Isn't that the main focus of abhidharma? Understanding the causal sequences which give rise to desire/attachment/aversion?
I can't answer the question since I haven't studied the abhidharma (except in bits and pieces).

The kinds of topics I'm talking about are things like:

1 How does a thought originate?
2 What 'trajectory' does a thought follow?
3 Who or what thinks?
4 What is the role of memory/past in thinking?
5 What is the role of the ego-I-self construct in thinking?
6 What is the relationship between brain and mind?
7 What is the relationship between thinking and acting?
8 What is the relationship between awareness and thinking?
9 What IS thinking? Is there any form of mentation that is NOT thinking?
Etc.
1 - dependently and circumstantially ( 12 links, 4 elements , space, light, sense faculties etc)
2 - depends on the above
Therein, consciousness is a cause by being of the nature of a seed.
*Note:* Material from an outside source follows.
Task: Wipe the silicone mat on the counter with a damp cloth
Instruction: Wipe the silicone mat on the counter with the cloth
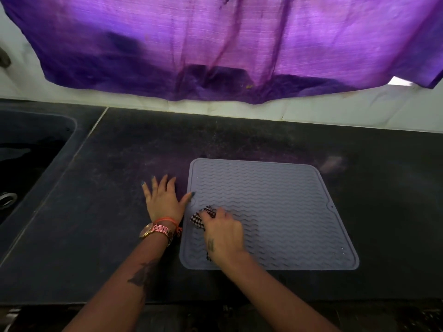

Karma is a cause by being of the nature of a field. Ignorance and desire are a cause by being of the nature of defilement. Karma-defilements cause the consciousness-seed to be born. Therein, karma performs the function of being the field of the consciousness-seed. Desire waters the consciousness-seed. Ignorance scatters the consciousness-seed. Without these conditions, the development of the consciousness-seed does not occur.

Rice Seedling Sutra - http://xuanfa.net/buddha-dharma/tripita ... mba-sutra/

3, 4 & 5:
Go back to basics and check the Pali Canon Sutta pitaka . So many of those questions are answered in various dialogues . Abidharma Pitaka for the more nitty gritty mechanics. Jump back and forth between the Sutta Pitaka and the Abhidarma Pitaka.

Sutta Pitaka: https://www.accesstoinsight.org/tipitaka/sutta.html
Abhidhamma Pitaka (intro) : https://www.accesstoinsight.org/lib/aut ... el322.html
The Abhidhamma deals with realities existing in an ultimate sense, called in Pali paramattha dhammaa. There are four such realities:

Citta, mind or consciousness, defined as that which knows or experiences an object. Citta occurs as distinct momentary states of consciousness.
Cetasikas, the mental factors that arise and occur along with the cittas.
Ruupa, physical phenomena, or material form.
Nibbaana.

6: Watch/ Listen to some Alan Wallace talks.
particularly;
Lecture 3 - A Radically Empirical Approach to the Exploration of Consciousness [youtube]

7-9: as with 4-5

Berzin's website is also useful.

https://studybuddhism.com/en/advanced-s ... al-factors
'When alone, watch your mind. When with others, watch your speech'- Old Kadampa saying.